Data START

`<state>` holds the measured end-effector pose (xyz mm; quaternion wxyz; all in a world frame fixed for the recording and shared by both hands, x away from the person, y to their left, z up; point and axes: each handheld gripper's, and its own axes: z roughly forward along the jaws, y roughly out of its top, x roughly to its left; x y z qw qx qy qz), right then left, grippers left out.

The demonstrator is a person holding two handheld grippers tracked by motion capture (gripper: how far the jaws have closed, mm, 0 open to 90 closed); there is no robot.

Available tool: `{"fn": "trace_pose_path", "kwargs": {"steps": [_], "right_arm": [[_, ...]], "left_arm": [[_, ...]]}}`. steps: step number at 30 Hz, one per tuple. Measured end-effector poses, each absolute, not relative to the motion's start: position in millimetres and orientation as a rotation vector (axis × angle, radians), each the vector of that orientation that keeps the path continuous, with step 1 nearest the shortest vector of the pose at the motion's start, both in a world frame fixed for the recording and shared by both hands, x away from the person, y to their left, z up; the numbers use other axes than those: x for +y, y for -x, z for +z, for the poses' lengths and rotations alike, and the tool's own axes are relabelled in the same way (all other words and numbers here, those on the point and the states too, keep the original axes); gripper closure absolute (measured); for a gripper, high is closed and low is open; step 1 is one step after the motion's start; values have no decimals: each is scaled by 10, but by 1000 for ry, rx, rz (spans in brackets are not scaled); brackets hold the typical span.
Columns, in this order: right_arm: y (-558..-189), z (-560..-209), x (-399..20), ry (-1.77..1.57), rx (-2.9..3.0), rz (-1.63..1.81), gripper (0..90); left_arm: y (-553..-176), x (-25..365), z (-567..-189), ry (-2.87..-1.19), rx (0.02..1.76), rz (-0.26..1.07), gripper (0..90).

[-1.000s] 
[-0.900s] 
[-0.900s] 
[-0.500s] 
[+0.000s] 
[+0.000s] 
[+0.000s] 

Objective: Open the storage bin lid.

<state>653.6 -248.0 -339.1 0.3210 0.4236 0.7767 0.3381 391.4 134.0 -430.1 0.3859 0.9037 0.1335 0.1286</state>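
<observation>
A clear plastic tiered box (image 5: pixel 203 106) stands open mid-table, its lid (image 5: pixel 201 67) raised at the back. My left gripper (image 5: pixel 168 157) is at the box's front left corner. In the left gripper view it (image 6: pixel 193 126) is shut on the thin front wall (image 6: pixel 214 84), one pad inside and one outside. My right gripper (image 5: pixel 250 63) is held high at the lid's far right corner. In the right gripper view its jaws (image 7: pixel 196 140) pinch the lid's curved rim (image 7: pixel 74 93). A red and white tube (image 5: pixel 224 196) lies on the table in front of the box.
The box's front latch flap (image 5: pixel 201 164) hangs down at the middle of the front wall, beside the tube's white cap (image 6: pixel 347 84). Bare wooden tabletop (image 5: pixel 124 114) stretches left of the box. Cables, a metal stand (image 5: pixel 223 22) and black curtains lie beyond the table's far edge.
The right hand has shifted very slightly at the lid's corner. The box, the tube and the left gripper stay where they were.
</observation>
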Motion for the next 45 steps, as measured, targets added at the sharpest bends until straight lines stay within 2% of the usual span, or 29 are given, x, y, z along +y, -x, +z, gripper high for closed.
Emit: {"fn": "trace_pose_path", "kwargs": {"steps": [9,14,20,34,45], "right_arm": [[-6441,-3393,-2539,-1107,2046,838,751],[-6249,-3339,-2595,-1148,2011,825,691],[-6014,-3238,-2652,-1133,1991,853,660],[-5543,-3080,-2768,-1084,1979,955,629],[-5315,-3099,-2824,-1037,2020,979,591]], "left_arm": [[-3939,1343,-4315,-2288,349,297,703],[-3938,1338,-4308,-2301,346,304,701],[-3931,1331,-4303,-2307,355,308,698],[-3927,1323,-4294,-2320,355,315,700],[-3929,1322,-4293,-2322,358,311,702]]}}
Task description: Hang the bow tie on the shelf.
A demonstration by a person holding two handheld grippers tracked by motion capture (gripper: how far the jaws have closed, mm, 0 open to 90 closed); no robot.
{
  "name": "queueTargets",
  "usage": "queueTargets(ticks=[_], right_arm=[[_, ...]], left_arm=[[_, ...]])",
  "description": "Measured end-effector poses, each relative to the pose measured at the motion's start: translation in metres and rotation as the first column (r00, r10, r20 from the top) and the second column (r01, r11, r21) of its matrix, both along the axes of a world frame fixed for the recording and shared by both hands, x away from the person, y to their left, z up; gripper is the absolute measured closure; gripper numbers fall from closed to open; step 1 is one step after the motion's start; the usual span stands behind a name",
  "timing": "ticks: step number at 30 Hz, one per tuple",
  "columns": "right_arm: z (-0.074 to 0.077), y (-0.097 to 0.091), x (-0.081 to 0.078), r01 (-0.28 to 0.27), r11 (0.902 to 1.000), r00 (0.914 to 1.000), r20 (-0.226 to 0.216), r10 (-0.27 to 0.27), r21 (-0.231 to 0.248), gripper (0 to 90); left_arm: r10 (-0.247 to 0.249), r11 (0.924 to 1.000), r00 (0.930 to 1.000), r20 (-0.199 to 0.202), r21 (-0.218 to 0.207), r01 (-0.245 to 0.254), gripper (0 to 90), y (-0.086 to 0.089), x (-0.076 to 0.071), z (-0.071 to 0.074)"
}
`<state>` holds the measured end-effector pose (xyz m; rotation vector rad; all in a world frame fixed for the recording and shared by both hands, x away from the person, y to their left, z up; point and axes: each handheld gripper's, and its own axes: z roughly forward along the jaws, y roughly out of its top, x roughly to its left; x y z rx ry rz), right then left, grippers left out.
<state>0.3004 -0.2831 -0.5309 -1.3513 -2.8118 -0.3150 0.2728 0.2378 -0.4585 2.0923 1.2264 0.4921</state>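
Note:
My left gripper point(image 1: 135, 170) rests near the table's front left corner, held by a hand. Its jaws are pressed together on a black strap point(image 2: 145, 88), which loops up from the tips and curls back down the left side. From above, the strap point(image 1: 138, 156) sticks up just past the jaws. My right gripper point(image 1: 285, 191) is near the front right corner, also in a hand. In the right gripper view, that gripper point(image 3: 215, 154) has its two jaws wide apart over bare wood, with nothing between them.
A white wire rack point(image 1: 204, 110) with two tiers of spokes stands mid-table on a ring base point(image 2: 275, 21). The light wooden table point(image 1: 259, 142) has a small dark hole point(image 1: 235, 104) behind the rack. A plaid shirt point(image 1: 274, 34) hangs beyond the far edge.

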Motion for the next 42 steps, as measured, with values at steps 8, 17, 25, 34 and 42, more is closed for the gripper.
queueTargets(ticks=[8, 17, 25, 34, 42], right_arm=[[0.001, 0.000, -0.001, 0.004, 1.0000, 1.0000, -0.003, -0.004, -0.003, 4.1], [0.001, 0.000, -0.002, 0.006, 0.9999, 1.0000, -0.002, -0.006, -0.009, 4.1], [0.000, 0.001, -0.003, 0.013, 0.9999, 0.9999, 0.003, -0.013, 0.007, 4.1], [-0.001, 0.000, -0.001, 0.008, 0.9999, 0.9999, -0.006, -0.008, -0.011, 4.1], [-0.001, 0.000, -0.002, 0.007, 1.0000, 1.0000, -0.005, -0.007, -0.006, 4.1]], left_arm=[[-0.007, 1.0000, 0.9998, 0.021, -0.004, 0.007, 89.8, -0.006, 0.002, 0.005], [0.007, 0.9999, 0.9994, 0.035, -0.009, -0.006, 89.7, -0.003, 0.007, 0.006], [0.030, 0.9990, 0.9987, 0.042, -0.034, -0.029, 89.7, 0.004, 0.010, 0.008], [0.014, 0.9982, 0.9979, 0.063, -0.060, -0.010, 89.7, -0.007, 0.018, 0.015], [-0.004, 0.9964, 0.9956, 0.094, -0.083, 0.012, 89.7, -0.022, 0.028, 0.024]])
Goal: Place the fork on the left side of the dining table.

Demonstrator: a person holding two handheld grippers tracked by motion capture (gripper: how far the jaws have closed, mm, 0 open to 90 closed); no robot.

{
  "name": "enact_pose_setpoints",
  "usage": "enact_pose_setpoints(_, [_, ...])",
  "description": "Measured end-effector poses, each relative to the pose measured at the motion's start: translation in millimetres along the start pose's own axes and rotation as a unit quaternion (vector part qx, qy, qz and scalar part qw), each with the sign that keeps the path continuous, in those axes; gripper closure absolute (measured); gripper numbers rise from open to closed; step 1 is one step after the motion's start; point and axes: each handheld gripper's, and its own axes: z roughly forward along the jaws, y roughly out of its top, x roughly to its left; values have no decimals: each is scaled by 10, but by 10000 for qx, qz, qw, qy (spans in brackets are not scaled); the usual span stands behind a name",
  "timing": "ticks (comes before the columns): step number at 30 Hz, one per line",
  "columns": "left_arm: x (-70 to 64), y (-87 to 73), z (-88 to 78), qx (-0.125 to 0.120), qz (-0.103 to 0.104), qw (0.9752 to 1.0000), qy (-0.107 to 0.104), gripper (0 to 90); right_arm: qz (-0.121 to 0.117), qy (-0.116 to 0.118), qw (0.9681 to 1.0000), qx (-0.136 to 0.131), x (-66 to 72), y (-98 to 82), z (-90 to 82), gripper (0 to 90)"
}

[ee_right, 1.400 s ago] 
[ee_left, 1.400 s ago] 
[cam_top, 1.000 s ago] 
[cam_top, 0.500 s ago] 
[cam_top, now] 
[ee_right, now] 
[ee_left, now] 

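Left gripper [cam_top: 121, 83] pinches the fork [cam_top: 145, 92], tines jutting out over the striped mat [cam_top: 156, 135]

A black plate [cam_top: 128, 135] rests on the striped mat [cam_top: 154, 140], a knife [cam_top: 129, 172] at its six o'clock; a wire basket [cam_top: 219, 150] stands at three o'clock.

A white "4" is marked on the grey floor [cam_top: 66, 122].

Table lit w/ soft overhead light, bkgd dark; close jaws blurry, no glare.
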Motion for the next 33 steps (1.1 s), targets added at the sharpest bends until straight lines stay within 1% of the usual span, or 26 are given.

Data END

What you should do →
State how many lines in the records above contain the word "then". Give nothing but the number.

Worked solution →
2